Bu yığınağı yaparak, kuyruğu dik tutuyor.  Hem ülke içerisine iyi bir imaj vermeye çalışıyor hem de dışarı. İçeride Rus medyası yoğun bir şekilde propaganda yapıyor. Ukrayna üzerinden Rusya meydan okuyor. Bir de Ukrayna’yı ön plânda tutarak Batı’nın başka konularda taviz vermesini istiyor, taviz koparmaya çalışıyor Putin. Biliyorsunuz, en son Almanya ile Kuzey Akım Projesi’ni yaptılar. ABD çok bastırmasına rağmen projeyi geliştirdiler. Şu an Kuzey Akım Projesi’nin son mutabakatı sağlanmadı. Askıda duruyor. Rusya’nın en önemli gelirlerinden biri, enerji yollarından kazandıkları; en önemli gelir kaynağının riskli bir şekilde durması Putin’in ekonomisi için hiç iyi değil. Rusya ekonomik sıkıntılara ne kadar daha dayanabilir?.. Ukrayna’daki krizi tırmandırıp, çeşitli bahaneler ile Batı’dan taviz almak isteyebilir Putin.

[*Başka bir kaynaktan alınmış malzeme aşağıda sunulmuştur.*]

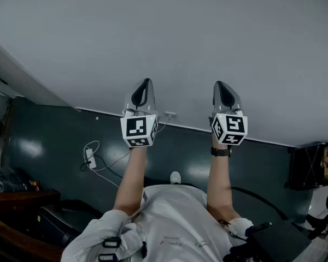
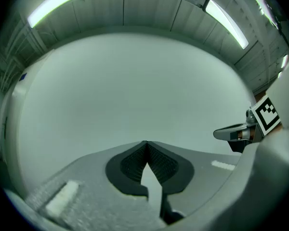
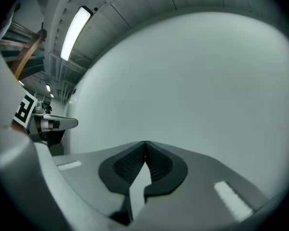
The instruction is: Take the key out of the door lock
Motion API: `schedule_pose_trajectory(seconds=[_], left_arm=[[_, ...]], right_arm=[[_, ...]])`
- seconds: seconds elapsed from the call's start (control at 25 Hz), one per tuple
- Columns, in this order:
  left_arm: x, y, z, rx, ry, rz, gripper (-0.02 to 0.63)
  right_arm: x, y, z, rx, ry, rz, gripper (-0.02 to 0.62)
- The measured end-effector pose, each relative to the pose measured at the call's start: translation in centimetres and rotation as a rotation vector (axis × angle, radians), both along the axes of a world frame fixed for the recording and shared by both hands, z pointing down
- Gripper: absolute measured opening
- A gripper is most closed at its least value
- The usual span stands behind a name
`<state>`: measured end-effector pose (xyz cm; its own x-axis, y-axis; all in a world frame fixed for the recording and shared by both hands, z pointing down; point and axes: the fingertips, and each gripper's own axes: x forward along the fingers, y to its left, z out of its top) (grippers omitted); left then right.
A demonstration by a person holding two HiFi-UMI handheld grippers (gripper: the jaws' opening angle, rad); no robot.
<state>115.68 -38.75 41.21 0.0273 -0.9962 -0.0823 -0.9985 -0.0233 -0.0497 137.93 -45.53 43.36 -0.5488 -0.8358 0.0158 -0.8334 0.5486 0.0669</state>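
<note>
Both grippers are held side by side at arm's length in front of a plain pale wall point(image 1: 208, 42). In the head view my left gripper point(image 1: 145, 82) and my right gripper point(image 1: 222, 84) point at that wall, each with its marker cube below. The left gripper point(image 2: 145, 143) has its ribbed pads meeting at the tips with nothing between them. The right gripper point(image 3: 145, 143) is shut the same way and holds nothing. No key, lock or door shows in any view.
A dark floor point(image 1: 54, 146) lies below the wall, with a white cable and plug point(image 1: 91, 158) on it. Dark furniture point(image 1: 22, 201) stands at the left and a black cabinet point(image 1: 306, 165) at the right. Ceiling light strips point(image 2: 226, 18) show above.
</note>
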Motion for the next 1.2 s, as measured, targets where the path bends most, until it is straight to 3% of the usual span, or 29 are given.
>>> schedule_pose_trajectory(seconds=[0.24,0.52,0.8,0.96,1.2], left_arm=[[-4.4,3.5,-0.6,-0.01,0.013,-0.068,-0.002],[-13.5,9.3,-0.7,-0.02,0.074,-0.214,-0.002],[-28.0,22.0,-0.4,-0.014,0.098,-0.55,0.002],[-34.9,30.2,-1.2,0.021,0.063,-0.758,0.002],[-42.0,39.4,-2.1,0.041,0.022,-0.936,0.002]], right_arm=[[-5.4,1.0,-1.1,-0.003,-0.011,-0.1,0.005],[-19.1,1.6,0.0,-0.061,-0.051,-0.358,0.005],[-35.9,6.4,0.6,-0.082,-0.096,-0.619,0.005],[-45.4,11.6,0.0,-0.081,-0.094,-0.79,0.002],[-57.8,20.9,-1.8,-0.037,-0.089,-0.987,-0.005]])
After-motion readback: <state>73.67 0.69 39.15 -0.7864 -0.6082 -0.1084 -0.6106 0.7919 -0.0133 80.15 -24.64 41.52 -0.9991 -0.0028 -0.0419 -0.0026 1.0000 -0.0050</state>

ABD’nin tavrını nasıl yorumluyorsunuz? Sanki Ukrayna’yı desteklerken, biraz da yalnız bırakıyormuş gibi bir tavır takınıyor.

İngiltere’nin Avrupa Birliği’nden ayrılmasından sonra, birliğin lokomotifi olarak Fransa ve Almanya kaldı. Almanya ve Fransa da Rusya yanlısı bir tutum izliyor. Evet ambargolar var, bir taraftan Rusya’ya gözdağı veriyorlar, uyarmaya devam ediyorlar; ama alttan alta da Putin ile ilişkileri değiştirip, enerji başta olmak üzere kendi ekonomik faaliyetlerini sürdürüyorlar. Yumuşatmayı amaçlıyorlar Rusya’yı. Ukrayna krizi çerçevesinde Misk dörtlüsü adı altında burada gevezelik yapıyorlar. Fransa-Almanya bir tarafta, diğer tarafta Ukrayna-Rusya. Aynı Kıbrıs’ta, Karabağ’da olduğu gibi yıllarca konuşulacak. Buralarda oyalanacaklar, zaman içerisinde Kırım meselesi, Doğu Ukrayna meselesi gündemden düşecek, bir şekilde herkes kanıksayacaktı; bunu istiyorlardı. Bu istedikleri gibi gelişmedi. Ondan dolayı da Putin bütün bu zaafları çok çok iyi kullanıyor. Batı’nın karar verme mekanizması yavaş, Putin buradan istifade ediyor. Batı’nın maşalarıyla problem çözme çabaları karşısında yılmıyor Putin. Akıllıca oynuyor. Bir başka şey, ABD, Donald Trump ve Joe Biden’ın zafiyetlerini biliyor. Amerika kendi dertleriyle de meşgul. Biliyorsunuz, ABD’nin birinci önceliği Çin. ABD, Rusya’yı Avrupa’da stabil bir duruma bağlayıp, Çin’e yönelmek istiyor. Çin’i Rusya’dan daha büyük bir rakip olarak görüyor. Putin de biliyor bunları. “Ne kadar çok taviz koparırsam kârdır.” diyerek akıllıca hareket ediyor.

Putin, Ukrayna’ya girerse Batı’dan pek ses gelmeyeceğinin de farkında değil mi?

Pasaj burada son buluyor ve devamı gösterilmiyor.